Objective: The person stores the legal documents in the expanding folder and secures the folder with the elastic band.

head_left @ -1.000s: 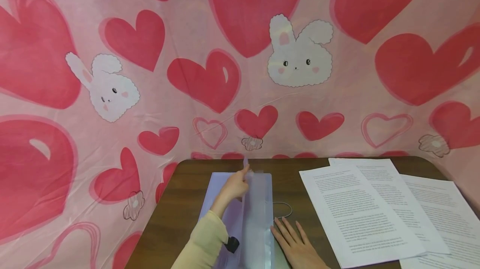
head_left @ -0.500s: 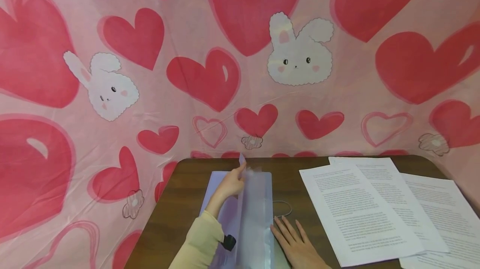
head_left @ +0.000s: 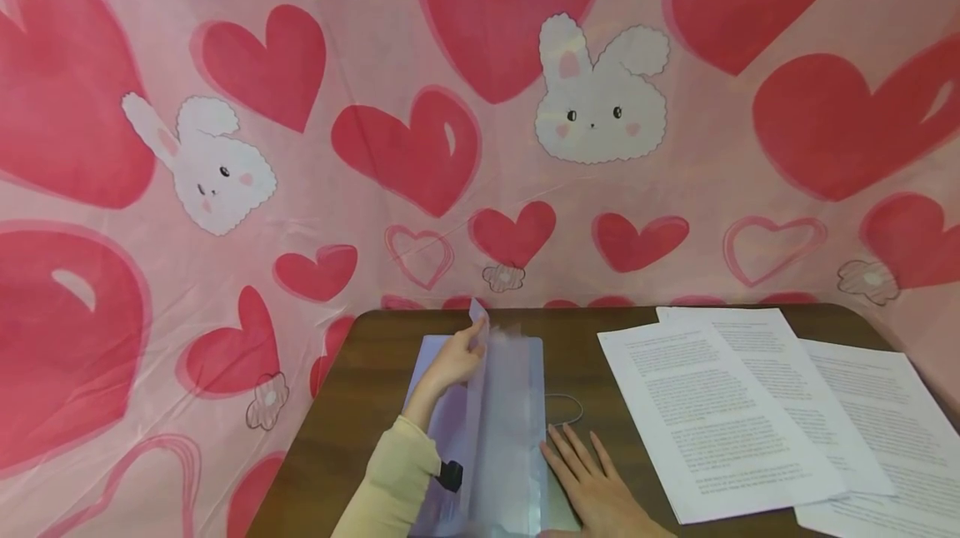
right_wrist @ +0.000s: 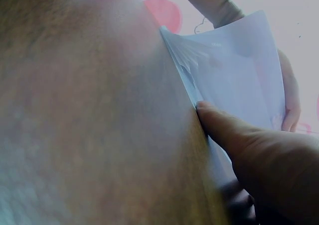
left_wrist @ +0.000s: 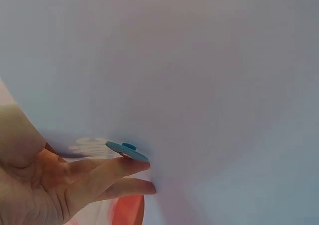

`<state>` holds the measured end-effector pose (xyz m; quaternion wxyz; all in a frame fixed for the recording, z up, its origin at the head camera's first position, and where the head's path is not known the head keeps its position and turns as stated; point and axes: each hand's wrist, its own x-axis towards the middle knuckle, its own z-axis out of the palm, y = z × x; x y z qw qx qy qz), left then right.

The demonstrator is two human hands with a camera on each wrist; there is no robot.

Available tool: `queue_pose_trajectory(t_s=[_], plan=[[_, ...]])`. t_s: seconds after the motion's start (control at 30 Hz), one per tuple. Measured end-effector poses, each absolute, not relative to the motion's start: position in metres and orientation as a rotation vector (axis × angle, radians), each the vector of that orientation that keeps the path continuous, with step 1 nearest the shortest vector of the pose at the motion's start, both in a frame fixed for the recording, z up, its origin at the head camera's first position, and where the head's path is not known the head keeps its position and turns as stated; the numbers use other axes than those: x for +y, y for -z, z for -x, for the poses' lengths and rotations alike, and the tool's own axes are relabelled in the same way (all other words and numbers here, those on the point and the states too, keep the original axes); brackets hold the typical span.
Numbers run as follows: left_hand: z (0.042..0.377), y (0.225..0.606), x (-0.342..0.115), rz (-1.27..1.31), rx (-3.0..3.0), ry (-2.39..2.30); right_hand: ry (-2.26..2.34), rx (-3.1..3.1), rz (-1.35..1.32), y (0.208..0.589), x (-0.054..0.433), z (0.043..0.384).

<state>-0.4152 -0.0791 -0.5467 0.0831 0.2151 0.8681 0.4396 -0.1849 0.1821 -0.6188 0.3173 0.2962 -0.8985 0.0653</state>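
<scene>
A purple document folder (head_left: 438,438) lies on the table with its translucent sleeves (head_left: 513,430) on the right side. My left hand (head_left: 455,359) pinches the raised purple cover (head_left: 476,405) near its far end. In the left wrist view the cover fills most of the picture, and a round blue button (left_wrist: 128,151) sits by the fingers. Flat beside the folder's right edge rests my right hand (head_left: 596,484), fingers straight and spread. Its thumb (right_wrist: 224,128) touches the folder's edge in the right wrist view. The lower end of the folder is cut off in the head view.
Several printed sheets (head_left: 738,421) overlap on the right of the brown table (head_left: 345,388). A thin grey cord loop (head_left: 580,407) sticks out from the folder's right side. Behind the table hangs a pink cloth (head_left: 675,188) with hearts and rabbits.
My left hand has moved a little leftward, drawing the raised cover left and away from the sleeves. My right hand keeps its place beside the folder. The head view has tilted slightly.
</scene>
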Motion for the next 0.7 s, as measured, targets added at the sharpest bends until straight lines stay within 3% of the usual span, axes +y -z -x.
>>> queue_pose_trajectory(t_s=[0.17,0.4,0.7], plan=[[0.418,0.545,-0.085,-0.665,2.529,-1.365,-0.212,-2.381,-0.785,0.620,0.181,0.185],[0.367,0.474,-0.070,-0.517,2.525,-1.344,-0.218,-2.404,-0.783,0.617,0.180,0.184],[0.359,0.466,-0.066,-0.473,2.554,-1.311,-0.221,-2.474,-0.807,0.603,0.181,0.178]])
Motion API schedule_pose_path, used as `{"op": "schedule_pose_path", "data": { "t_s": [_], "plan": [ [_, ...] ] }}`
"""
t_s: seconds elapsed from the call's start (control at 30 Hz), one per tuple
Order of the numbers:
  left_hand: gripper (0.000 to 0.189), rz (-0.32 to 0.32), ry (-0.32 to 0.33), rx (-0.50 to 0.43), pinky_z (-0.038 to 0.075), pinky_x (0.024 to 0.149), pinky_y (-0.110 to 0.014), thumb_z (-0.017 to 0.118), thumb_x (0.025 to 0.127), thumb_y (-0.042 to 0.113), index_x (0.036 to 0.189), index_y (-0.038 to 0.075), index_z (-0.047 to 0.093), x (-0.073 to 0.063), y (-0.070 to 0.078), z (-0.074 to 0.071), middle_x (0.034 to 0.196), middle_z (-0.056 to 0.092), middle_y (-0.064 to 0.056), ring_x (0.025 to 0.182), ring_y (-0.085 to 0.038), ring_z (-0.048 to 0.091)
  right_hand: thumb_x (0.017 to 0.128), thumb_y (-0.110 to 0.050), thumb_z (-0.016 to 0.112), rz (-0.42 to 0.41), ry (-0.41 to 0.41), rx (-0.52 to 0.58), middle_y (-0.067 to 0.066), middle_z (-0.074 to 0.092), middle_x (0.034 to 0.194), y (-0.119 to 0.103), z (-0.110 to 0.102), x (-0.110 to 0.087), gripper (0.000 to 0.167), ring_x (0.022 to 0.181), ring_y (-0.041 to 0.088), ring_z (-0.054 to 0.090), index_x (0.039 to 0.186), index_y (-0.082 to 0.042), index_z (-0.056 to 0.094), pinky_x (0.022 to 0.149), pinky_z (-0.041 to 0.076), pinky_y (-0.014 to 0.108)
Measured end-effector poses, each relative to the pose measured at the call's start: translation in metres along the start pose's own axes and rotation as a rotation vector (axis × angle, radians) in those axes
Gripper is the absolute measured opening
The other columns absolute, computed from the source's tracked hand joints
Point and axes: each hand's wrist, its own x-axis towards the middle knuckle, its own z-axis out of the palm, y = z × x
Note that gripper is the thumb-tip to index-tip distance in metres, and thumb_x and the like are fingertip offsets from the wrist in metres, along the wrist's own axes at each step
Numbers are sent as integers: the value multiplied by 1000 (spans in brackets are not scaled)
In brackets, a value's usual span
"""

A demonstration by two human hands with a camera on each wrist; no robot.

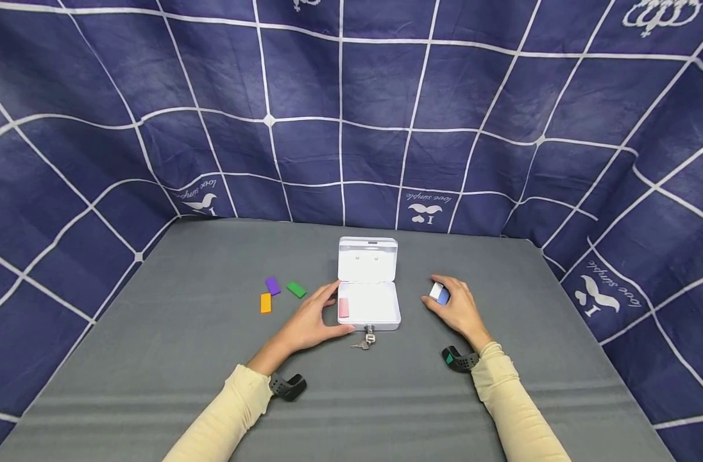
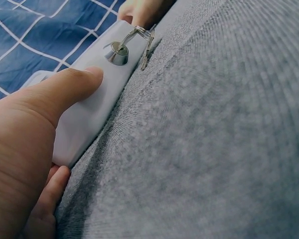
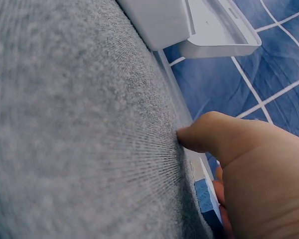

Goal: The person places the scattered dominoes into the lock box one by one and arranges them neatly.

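Note:
A white metal cash box [image 1: 376, 303] stands with its lid [image 1: 367, 263] raised. Inside, a pink block [image 1: 344, 308] lies along the left wall. My left hand [image 1: 313, 319] holds the box at its left side, thumb against the front face and fingers round the left wall. Keys [image 2: 146, 50] hang from the front lock [image 2: 116, 53]. To the right, my right hand [image 1: 458, 309] reaches round a white block [image 1: 435, 289] and a blue block [image 1: 443, 296] on the table. In the right wrist view, its thumb stands apart from the blue block [image 3: 205, 196], with fingers behind it.
Left of the box lie a purple block [image 1: 273, 286], a green block [image 1: 296, 289] and an orange block [image 1: 265, 303]. Grey cloth [image 1: 363, 404] covers the table. A blue curtain [image 1: 374, 154] with white lines encloses the back and sides.

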Motion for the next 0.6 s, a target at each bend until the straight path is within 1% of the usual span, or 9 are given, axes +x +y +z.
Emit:
{"op": "schedule_pose_path", "data": {
  "t_s": [0.1,0.23,0.33,0.4,0.53,0.6],
  "plan": [
    [105,6,-21,7,47,112,-42,88,81,43,162,8,31,0,1,-2,158,43,-12,130,-30,62,87,-20,79,-15,30,3,25,64,132,1,2,0,52,119,46,57,133,0,65,101,44,59],
    [106,2,-24,12,47,112,-42,87,81,46,162,7,30,-1,1,-7,159,42,-14,131,-30,61,87,-15,78,-38,49,14,25,67,128,1,5,5,48,117,46,59,132,-1,67,98,45,59],
    [105,-5,-4,15,48,112,-43,88,80,43,162,7,32,0,1,-8,158,43,-15,130,-31,62,88,-15,77,-64,55,30,24,67,127,2,6,8,47,116,44,60,132,-2,67,96,46,57],
    [105,-6,-1,16,48,112,-44,88,81,43,162,8,32,1,1,-8,158,43,-15,130,-31,62,88,-15,78,-77,65,40,23,68,126,3,6,9,47,114,42,61,132,-3,67,95,47,55],
    [106,-7,-30,8,47,112,-43,87,82,45,163,8,29,1,1,-6,160,41,-15,132,-31,60,86,-13,80,-80,85,48,22,69,124,5,7,6,47,109,40,64,130,-2,68,92,48,54],
    [106,-12,-39,1,47,113,-42,87,82,44,163,9,29,1,1,-5,160,40,-15,132,-31,60,86,-13,81,-66,98,62,20,71,124,5,6,4,49,109,38,66,132,-1,66,93,49,52]
  ]
}}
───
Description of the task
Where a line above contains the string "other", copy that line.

Exercise solution
Available tool: `queue_pose_trajectory(t_s=[_], plan=[[_, ...]])`. t_s: seconds after the motion's start (control at 30 Hz), one per tuple. Measured end-effector poses, each absolute, not relative to the motion's start: position in metres and orientation as a rotation vector (axis × angle, radians), each the vector of that orientation that keeps the path continuous, with step 1 nearest the shortest vector of the pose at the motion's start, both in a frame fixed for the recording, z up, its origin at the head camera's first position, and where the head's path is not known the head keeps its position and turns as stated; the numbers use other axes than those: x for +y, y for -z, z for -x, for the poses' lengths and rotations alike, and the tool's own axes are relabelled in the same way (all other words and numbers here, those on the point and the states too, keep the original axes); brackets hold the typical span.
The other columns absolute, computed from the source's tracked hand joints

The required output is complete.